## Assignment
Going from the line that contains "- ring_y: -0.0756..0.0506" to the last line of the material below, repeat every line exactly.

## Exercise data
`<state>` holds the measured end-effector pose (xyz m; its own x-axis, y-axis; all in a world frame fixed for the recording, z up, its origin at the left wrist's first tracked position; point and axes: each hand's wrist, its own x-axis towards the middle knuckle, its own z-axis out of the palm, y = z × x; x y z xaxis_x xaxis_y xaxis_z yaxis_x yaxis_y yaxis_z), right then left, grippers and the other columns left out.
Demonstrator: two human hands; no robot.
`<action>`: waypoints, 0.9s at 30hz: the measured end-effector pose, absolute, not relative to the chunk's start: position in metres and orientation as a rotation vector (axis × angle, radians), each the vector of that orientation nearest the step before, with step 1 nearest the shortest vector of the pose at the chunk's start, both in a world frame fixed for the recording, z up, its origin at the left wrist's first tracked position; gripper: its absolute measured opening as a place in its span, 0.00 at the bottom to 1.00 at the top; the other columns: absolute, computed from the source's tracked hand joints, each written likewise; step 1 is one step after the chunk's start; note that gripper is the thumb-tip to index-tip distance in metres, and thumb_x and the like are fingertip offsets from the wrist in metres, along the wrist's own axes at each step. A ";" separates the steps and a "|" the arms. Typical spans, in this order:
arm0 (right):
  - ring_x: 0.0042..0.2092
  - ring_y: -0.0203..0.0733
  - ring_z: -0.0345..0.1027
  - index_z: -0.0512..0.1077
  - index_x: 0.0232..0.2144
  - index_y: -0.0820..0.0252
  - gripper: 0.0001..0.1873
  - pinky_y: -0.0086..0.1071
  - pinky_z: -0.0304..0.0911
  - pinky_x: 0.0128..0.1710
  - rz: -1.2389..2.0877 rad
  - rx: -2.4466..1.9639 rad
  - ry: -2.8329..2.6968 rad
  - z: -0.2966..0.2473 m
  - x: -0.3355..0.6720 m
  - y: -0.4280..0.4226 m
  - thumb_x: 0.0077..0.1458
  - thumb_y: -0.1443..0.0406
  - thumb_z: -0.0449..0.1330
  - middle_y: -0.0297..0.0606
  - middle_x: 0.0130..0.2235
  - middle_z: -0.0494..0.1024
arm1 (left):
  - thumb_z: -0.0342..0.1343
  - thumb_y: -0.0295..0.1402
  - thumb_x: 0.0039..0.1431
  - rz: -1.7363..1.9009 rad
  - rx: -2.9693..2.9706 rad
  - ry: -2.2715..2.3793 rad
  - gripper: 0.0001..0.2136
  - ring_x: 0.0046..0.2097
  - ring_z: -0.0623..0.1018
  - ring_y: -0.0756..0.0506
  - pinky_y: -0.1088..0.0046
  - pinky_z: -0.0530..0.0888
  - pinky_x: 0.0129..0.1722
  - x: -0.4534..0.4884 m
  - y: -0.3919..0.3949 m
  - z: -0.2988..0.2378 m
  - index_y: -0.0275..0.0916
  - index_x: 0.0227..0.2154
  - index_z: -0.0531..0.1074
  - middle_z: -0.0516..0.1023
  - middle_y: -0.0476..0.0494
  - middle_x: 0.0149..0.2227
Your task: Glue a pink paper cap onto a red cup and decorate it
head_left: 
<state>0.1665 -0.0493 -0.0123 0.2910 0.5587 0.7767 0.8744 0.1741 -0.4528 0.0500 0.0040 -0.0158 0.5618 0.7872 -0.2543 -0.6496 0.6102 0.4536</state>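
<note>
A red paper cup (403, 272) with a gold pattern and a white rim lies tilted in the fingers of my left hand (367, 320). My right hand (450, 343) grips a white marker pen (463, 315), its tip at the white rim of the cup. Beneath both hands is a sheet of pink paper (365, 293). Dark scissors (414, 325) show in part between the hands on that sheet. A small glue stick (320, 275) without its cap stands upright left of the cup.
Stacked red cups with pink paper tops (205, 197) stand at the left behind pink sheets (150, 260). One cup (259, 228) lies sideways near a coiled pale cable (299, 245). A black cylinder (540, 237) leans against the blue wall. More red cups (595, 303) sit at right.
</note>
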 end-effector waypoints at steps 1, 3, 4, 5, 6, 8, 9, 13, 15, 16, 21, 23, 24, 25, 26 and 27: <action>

## Result of this exercise
  - ring_y: -0.0756..0.0506
  - pinky_y: -0.1088..0.0046
  - pinky_z: -0.0530..0.0888
  - pinky_x: 0.0129..0.1722
  - x: -0.4534..0.4884 m
  - y: -0.3919..0.3949 m
  - z: -0.2988..0.2378 m
  - index_y: -0.0275..0.0916
  - index_x: 0.0227..0.2154
  - index_z: -0.0531..0.1074
  - middle_z: -0.0516..0.1023
  - middle_y: -0.0476..0.0494
  - middle_x: 0.0149..0.2227
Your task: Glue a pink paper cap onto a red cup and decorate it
head_left: 
<state>0.1665 -0.0493 -0.0123 0.2910 0.5587 0.7767 0.8744 0.1741 -0.4528 0.0500 0.0040 -0.0158 0.5618 0.7872 -0.2543 -0.6496 0.6102 0.4536</state>
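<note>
A red paper cup (403, 272) with a gold pattern and a white rim lies tilted in the fingers of my left hand (367, 320). My right hand (450, 343) grips a white marker pen (463, 315), its tip at the white rim of the cup. Beneath both hands is a sheet of pink paper (365, 293). Dark scissors (414, 325) show in part between the hands on that sheet. A small glue stick (320, 275) without its cap stands upright left of the cup.
Stacked red cups with pink paper tops (205, 197) stand at the left behind pink sheets (150, 260). One cup (259, 228) lies sideways near a coiled pale cable (299, 245). A black cylinder (540, 237) leans against the blue wall. More red cups (595, 303) sit at right.
</note>
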 end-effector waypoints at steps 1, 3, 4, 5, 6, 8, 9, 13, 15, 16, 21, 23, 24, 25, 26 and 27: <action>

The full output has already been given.